How we are making out with Singapore Math after finishing Miquon



B found the place value disks very helpful from Singapore Math in explaining what was going on in double digit multiplication and long division. He is up to a long review now of both multiplication and division, he does need more practice. He can do these skills, but with the wait since the beginning of the chapter, they have become foggy. He keeps asking me simple questions from earlier in the chapter. Some algorithms he uses confidently, some things stump him. Miquon didn’t emphasize vocabulary, so he often asks “What is a quotient again Mom?”

One thing he doesn’t need much help with now is remembering the times tables: he has earned the $20!


Yesterday he was working a word problem, and I got impatient trying to explain it without algebra. So I used algebra, but instead of a variable, I used a “frame” from Miquon. A shape that you use as a variable, but make large enough to write the number inside when you finish the problem.
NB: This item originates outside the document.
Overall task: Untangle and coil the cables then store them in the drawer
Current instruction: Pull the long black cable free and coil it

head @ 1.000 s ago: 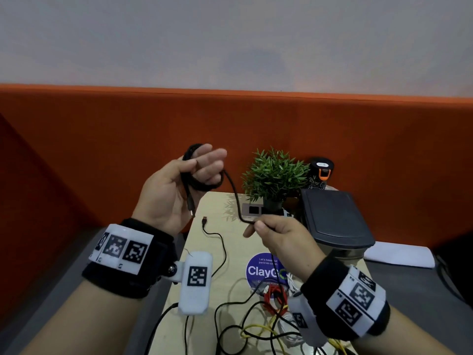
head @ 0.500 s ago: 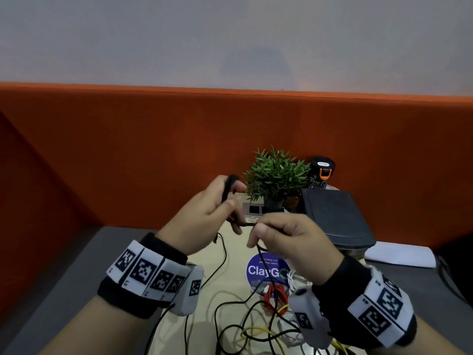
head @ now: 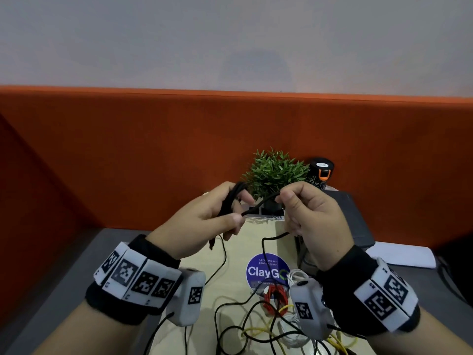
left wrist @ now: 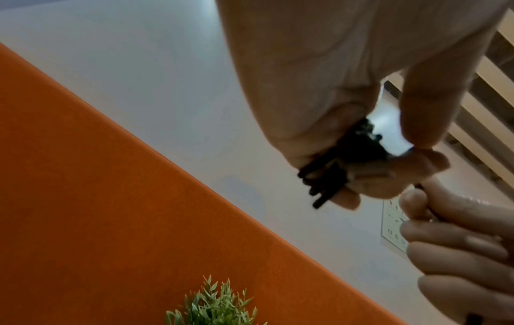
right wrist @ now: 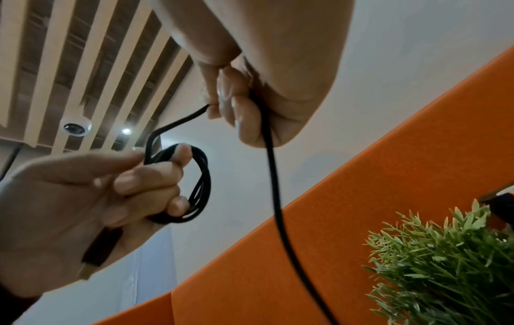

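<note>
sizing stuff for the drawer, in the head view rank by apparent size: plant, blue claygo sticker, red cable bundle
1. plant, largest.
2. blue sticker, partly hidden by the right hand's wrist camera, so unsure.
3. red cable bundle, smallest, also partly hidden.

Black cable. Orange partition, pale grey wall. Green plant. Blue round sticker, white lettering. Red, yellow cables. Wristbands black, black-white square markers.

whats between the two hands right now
A short taut stretch of the thin black cable bridges the gap, from the coil gripped in the left hand to the right hand's pinch. The head and right wrist views show it.
</note>
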Demonstrator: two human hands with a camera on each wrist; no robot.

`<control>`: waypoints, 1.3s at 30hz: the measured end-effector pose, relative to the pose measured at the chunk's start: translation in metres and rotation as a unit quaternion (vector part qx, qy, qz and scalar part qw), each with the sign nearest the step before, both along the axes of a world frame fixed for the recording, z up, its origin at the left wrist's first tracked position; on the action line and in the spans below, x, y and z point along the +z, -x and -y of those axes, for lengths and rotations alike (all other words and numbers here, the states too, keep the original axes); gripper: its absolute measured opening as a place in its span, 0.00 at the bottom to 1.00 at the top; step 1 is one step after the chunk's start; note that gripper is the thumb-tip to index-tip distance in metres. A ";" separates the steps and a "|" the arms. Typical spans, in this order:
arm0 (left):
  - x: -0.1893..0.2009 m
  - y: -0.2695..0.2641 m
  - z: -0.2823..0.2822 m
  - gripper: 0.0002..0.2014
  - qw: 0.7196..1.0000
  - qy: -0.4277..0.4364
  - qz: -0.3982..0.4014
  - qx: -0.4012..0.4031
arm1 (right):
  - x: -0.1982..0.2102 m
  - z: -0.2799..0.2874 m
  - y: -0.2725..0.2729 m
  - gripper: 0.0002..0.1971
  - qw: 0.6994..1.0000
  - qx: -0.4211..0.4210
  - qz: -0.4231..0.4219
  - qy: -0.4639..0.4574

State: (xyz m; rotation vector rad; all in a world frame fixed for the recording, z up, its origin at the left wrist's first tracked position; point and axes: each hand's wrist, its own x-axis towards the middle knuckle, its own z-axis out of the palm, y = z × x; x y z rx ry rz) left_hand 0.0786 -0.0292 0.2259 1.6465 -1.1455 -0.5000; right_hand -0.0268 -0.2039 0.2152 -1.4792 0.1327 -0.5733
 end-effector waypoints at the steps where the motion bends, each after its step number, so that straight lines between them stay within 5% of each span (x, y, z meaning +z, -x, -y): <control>1: -0.001 0.000 0.001 0.08 1.000 -0.009 0.026 0.012 | 0.000 0.000 -0.001 0.11 1.000 -0.015 -0.002 0.002; 7: 0.002 0.004 0.004 0.11 0.985 -0.041 0.159 0.052 | 0.003 -0.005 -0.004 0.09 0.997 -0.046 0.006 0.055; 11: -0.003 0.009 0.010 0.15 0.996 -0.067 0.060 0.010 | 0.013 -0.009 -0.005 0.06 0.990 -0.043 0.057 0.121; 16: -0.008 0.016 0.014 0.13 0.992 0.060 -0.108 -0.041 | 0.016 -0.009 -0.012 0.09 0.993 -0.041 0.061 0.088; 26: -0.004 0.013 0.017 0.15 0.946 0.243 -0.202 0.073 | -0.044 -0.026 -0.022 0.13 0.991 0.124 -0.047 -0.019; 34: 0.009 0.007 0.018 0.18 0.917 0.284 -0.270 0.074 | -0.075 -0.053 -0.006 0.12 0.943 0.190 -0.212 0.175; 39: -0.002 0.002 0.021 0.15 0.912 0.274 -0.295 0.076 | -0.048 -0.054 -0.003 0.14 0.862 0.244 -0.255 0.364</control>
I wound up with an expression like this: 10+2x+ 2x+x =3000.


I asked B how many x there were (it was actually triangle frames, but I don’t have a triangle frame available on this keyboard.) Ben saw how the expression could easily be 5x + 10 = 3000. As I lead him through the final steps, he said it was cool, and gave me the “My Mom is an Evil Genius” Look. I told him it was just algebra, and it made life easier once you knew some tricks.